# What's Behind The Ammo Shortage In The US?



## HDRider

Manufacturers are working non-stop to satisfy the increased demand for ammo. The shortage can be accredited to a number of factors. For starters, there have been over eight million new gun owners within the past year. In addition, there have been one million-plus new hunters that have entered the market. 

Typical consumer behavior is buying in bulk when things get scarce which is why if you see three boxes on the shelf now, you would just buy all three when normally you would have bought just one. More importantly, these new shooters and new hunters are actively participating. 
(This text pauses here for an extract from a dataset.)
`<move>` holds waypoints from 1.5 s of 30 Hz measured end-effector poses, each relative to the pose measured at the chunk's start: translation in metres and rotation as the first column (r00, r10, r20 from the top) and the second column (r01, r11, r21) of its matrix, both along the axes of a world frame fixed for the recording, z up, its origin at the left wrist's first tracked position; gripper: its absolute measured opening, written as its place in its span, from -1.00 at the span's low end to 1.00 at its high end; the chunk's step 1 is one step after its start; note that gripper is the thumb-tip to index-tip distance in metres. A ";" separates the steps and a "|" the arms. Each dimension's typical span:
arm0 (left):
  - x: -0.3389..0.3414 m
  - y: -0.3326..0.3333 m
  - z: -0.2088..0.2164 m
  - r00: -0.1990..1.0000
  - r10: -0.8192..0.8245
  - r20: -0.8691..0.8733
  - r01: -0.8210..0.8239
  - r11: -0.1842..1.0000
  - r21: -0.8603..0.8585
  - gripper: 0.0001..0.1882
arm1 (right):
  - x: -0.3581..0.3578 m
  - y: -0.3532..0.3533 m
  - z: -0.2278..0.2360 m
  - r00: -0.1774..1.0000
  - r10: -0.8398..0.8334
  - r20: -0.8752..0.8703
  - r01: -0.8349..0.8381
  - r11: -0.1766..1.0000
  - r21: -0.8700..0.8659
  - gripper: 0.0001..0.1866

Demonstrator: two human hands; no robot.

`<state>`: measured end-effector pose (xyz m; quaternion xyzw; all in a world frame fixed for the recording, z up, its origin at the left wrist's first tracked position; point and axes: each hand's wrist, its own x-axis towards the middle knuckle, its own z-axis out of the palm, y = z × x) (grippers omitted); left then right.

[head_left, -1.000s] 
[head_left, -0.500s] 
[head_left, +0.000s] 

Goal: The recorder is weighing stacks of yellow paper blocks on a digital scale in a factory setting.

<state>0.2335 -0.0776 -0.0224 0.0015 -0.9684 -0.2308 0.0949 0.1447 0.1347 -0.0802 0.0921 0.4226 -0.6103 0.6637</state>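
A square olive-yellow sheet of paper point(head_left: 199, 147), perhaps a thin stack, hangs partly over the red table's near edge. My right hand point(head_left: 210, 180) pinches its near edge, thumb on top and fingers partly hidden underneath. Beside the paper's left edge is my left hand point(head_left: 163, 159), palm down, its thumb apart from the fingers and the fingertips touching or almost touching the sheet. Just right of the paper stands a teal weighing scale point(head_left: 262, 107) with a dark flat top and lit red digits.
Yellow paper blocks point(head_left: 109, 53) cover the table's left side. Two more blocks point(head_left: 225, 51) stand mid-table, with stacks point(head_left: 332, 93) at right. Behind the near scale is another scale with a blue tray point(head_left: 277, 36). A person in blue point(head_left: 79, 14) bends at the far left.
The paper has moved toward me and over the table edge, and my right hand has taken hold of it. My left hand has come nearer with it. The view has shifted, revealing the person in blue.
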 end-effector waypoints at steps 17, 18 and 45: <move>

The combination of new gun owners and existing gun owners has made products extremely scarce. Other factors for the ammunition shortage include trying to disperse ammunition to everyone including independent dealers, retailers because if they have nothing to sell they won't be in business. This includes allocating to the military and international deals. Suppliers are actively making sure they keep the same quality standard they have had as a brand while trying to massively increase infrastructure, manpower, and running 24 hours.


----------



## GREENCOUNTYPETE

this was the same with 22lr years back.
my friend was a good example he got an old 10/22 when he took the farm over form his dad he probably 100 rounds that came with the rifle and the farm he started to run low from shooting racoons right at the height of the 22 shortage , none on the shelf next thing you know he is looking for a brick which is a life time supply for him and the farm.

as soon as you can't get it you need a multi year supply we are all there 

the good news more ammo in private hands than probably ever before 

bad news they will probably have to keep making 24-7 for a few more years to see shelves fill up again.

this applies to so many products in the US , my wife works for a major door manufacturer in 2020 they made 30% more doors than they have ever made in a single year and they are further behind than they have ever been before people waiting 3-6 months for a custom order door.


----------



## Danaus29

I haven't seen .22 lr on the shelves in big box stores in 10 years. I don't expect that to change any time soon. My Ruger 10/22 does not like the cheap ammo endorsed by Troy Lady (?, the man has poor penmanship) so I am on the hunt for Stingers, again. Not out, just restocking.


----------



## GREENCOUNTYPETE

Troy Landry from swamp people boxes of ammo , he was into mini mags then they put his name on the bulk stuff also 


I had a 10/22 that was very sensitive to ammunition an early 2000s production it only liked stingers , but I was able to get it to shoot anything with some work.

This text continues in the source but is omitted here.